I’d rather talk to AI than Richard Dawkins or a communist or a liberal or an elite human capitalizer, a Randian or a psychoanalyst or an anarcho-primitivist or a classicist or a media analyst, McCluhnatics, or writers and poets and editors (dear god), most of the allegedly deep human thinkers who take any possible subject and crush it into their own pretty little oxidized diamond, me included, especially when I talk to other people. AI just goes with what you say and adapts to the evolving boundaries of the conversation, and either mirrors conventional wisdom or matches and restates your own provocations, which frees you in a sense, because you’re not caught in this stifling contest for recognition or hectored about empathy; its programming isn’t sutured to the soul of an ape. Talking to another person makes me feel like a machine and talking to a machine makes me feel more like a person. It’s better than listening to Byung Chul Han or one of his many cribbers advocating once again for the unfortunately underappreciated uhhther, who as far as I’m concerned has had plenty of time and opportunities to stand up for itself, and if we’ve outsourced (insourced?) the other to the self and the same then by the principle of free association I can only conclude the other wasn’t doing all that much for us anyway.

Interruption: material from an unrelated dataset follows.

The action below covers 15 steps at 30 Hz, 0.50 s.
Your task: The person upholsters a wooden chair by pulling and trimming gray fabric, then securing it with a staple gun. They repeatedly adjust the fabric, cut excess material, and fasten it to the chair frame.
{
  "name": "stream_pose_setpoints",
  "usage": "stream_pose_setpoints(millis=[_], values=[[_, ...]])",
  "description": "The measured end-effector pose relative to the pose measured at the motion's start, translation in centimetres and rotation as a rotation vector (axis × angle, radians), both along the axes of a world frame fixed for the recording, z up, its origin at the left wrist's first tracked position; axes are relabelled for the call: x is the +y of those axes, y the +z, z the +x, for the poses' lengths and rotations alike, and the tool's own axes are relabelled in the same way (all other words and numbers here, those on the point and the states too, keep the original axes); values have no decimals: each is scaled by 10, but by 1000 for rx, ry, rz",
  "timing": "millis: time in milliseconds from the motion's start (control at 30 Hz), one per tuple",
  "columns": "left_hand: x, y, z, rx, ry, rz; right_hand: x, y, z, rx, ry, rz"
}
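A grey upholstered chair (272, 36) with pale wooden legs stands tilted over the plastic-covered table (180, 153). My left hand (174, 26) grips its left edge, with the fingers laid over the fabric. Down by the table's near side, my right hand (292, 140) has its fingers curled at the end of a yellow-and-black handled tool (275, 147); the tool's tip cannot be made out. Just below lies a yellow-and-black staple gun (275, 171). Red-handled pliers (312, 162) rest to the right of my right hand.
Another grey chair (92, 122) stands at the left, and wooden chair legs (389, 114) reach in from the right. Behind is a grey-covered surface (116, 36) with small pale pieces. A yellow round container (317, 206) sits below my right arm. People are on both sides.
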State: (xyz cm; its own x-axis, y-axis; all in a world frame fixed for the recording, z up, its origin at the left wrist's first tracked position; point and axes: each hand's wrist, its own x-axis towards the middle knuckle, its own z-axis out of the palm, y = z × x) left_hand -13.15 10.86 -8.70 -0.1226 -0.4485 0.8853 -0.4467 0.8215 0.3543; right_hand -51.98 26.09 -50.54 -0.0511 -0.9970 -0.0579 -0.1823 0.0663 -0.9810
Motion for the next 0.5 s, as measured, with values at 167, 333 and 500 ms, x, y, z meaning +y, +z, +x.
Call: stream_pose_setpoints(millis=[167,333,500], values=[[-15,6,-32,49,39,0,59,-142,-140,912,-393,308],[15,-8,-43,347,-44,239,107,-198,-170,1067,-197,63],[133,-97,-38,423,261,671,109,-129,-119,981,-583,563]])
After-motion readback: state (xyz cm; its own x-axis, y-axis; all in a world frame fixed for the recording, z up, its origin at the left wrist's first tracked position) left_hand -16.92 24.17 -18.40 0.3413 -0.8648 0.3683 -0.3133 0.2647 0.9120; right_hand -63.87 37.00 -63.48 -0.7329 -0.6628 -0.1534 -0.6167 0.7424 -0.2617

Machine intelligence, industrial economics, digital technology threaten human qualities, our embodied and emotional and social instincts, our empathy and creativity, so it is said. But what is typically defined as most properly human in contrast with artificial intelligence fits comfortably within animal nature, mammalian specifically, and differs from that class only in degree. The crucial human distinguishing characteristic, the transformation in type, is to be found in a specific dynamic of artifactual intellection, in the novel propulsive intertwining of spirit and tool, the emergent calculating disembodied negative self-relation, the imperious individual in disavowed reliance upon an intricate network of technical memory supports, in the copying process generating real differences and originals that can't then be repeated. If an original can be simulated, then it was already a copy, and if it can’t be replicated then there’s nothing to fear.

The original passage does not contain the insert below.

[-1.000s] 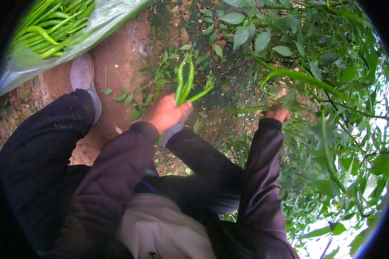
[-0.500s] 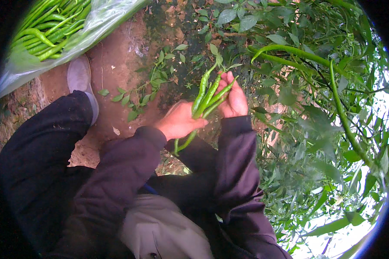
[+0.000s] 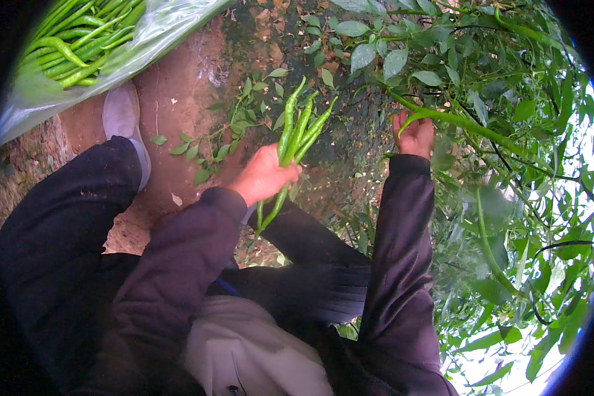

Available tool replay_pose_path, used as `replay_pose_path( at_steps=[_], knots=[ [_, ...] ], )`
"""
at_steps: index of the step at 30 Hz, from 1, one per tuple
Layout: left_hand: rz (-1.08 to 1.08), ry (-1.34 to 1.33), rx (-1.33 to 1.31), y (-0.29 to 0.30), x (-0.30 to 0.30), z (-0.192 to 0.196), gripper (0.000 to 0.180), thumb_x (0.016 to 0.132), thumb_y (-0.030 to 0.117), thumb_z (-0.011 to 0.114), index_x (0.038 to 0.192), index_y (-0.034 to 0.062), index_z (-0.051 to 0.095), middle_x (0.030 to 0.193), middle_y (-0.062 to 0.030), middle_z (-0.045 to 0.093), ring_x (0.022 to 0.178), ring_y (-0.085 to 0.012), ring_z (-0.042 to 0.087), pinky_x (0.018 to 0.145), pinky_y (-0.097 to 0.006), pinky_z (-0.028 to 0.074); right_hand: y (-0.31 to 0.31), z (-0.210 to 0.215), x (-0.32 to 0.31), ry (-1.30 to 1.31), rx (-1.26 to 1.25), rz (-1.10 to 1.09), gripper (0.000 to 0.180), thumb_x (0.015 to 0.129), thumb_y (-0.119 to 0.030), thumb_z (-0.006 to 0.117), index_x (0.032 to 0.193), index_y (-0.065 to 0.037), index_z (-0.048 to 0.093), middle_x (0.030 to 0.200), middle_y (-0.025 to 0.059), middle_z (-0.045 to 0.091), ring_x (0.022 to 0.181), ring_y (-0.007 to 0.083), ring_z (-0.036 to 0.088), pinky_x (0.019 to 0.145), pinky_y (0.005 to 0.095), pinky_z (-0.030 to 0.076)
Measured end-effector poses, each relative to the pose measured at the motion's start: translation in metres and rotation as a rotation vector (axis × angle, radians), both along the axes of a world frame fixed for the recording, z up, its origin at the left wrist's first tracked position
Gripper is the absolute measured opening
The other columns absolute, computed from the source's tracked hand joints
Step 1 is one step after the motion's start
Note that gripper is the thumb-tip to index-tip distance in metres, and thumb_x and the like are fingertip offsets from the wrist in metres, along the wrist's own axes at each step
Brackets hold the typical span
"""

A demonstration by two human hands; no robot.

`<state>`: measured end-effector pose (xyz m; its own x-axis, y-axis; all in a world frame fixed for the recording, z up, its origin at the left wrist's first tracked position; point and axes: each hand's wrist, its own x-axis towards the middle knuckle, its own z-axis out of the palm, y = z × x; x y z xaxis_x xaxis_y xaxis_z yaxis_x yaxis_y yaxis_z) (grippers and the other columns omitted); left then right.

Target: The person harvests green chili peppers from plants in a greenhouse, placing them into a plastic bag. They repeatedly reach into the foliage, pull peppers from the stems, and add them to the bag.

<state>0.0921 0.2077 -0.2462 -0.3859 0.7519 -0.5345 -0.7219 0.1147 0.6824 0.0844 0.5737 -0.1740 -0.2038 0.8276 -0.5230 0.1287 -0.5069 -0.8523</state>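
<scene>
My left hand (image 3: 267, 175) is closed around a small bunch of long green chili peppers (image 3: 297, 135). Their upper ends point up and fan apart, while thin lower ends stick out beneath my fist. Off to the right, my right hand (image 3: 416, 140) reaches up to the pepper plant (image 3: 429, 78), fingers raised, a little bent and apart. A hanging green chili pepper (image 3: 455, 119) crosses in front of its fingertips, hiding them in part; I see nothing held there.
At the upper left lies a clear plastic bag (image 3: 158, 39) full of green chili peppers (image 3: 79, 49). A cut leafy sprig (image 3: 244, 119) rests on the bare soil (image 3: 185, 99). Dense foliage with more hanging peppers (image 3: 488, 244) fills the right side. My shoe (image 3: 121, 115) stands below the bag.
My right hand has left the bunch and moved right to the plant. The left hand, still holding the peppers, has shifted slightly left. Leaves and hanging peppers on the right have moved.
</scene>
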Motion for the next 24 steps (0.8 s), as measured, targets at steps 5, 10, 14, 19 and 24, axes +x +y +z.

The very definition of a bullshit job is one that gives you plenty of time to play with new toys and even enough time to contemplate the composition of sour misanthropic-humanist diatribes about AI...

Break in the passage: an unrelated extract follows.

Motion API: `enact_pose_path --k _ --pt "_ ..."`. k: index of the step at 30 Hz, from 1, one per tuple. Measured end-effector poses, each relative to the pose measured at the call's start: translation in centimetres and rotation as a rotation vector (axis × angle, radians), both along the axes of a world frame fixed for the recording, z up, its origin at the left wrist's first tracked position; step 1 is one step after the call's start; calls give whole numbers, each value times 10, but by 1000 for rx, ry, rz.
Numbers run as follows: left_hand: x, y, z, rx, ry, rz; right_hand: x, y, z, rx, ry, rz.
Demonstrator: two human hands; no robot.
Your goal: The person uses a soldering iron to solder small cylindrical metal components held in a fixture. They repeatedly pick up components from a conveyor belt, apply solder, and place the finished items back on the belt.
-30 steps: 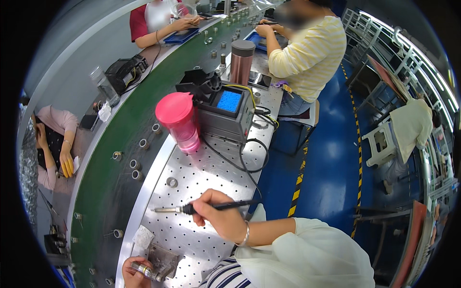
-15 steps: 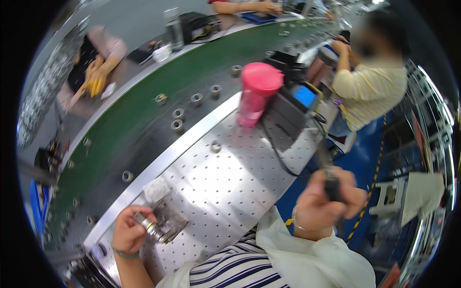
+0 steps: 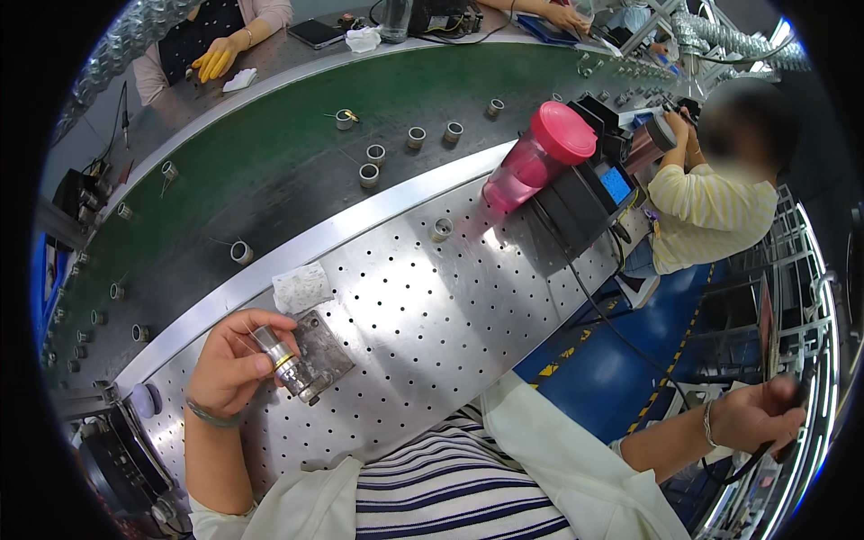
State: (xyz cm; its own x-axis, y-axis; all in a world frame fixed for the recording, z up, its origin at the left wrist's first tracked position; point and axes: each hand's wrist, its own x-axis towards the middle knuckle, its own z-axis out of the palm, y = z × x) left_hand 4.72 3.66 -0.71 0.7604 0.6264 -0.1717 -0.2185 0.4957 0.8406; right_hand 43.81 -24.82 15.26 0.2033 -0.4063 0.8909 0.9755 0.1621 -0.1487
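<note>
Left hand (image 3: 236, 367) closed around small metal cylinder (image 3: 273, 347), resting it on worn metal block (image 3: 317, 353) on perforated tabletop (image 3: 432, 306); right hand (image 3: 756, 416) far off to the side, gripping dark tool handle (image 3: 792, 405); best to keep cylinder steady against block.

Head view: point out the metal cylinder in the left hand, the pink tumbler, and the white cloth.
metal cylinder (image 3: 274, 348), head view, on its silver body.
pink tumbler (image 3: 540, 155), head view, on its side below the lid.
white cloth (image 3: 301, 287), head view, on its middle.
</note>
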Motion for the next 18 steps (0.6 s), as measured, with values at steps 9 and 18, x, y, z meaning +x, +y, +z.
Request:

[Edit: Note to self to stop being so casually dismissive. Polly-gees, CC. But opposition is true friendship, und so weiter]
I would have thought you might be more welcoming of the latest from Byung-Chul Han - "Vita Contemplativa: In Praise of Inactivity". If we followed his strictures we'd all be a) less stressed and testy with each other; and b) more refined, with lots of time given over to the contemplative arts like *buying* and *reading* independent writers.
Wally Wood of comic art fame: Never draw anything you can copy, never copy anything you can trace, never trace anything you can cut out and paste up.
Those c-books were done in great haste, but Sstackers write well under the envelope of a letter on time as well. I appreciate including our misspellings. BTW Phil Somebody at Nobody's voice sends out the image of a dying skynk crawling into bed with him anightly. Skunk. Executive.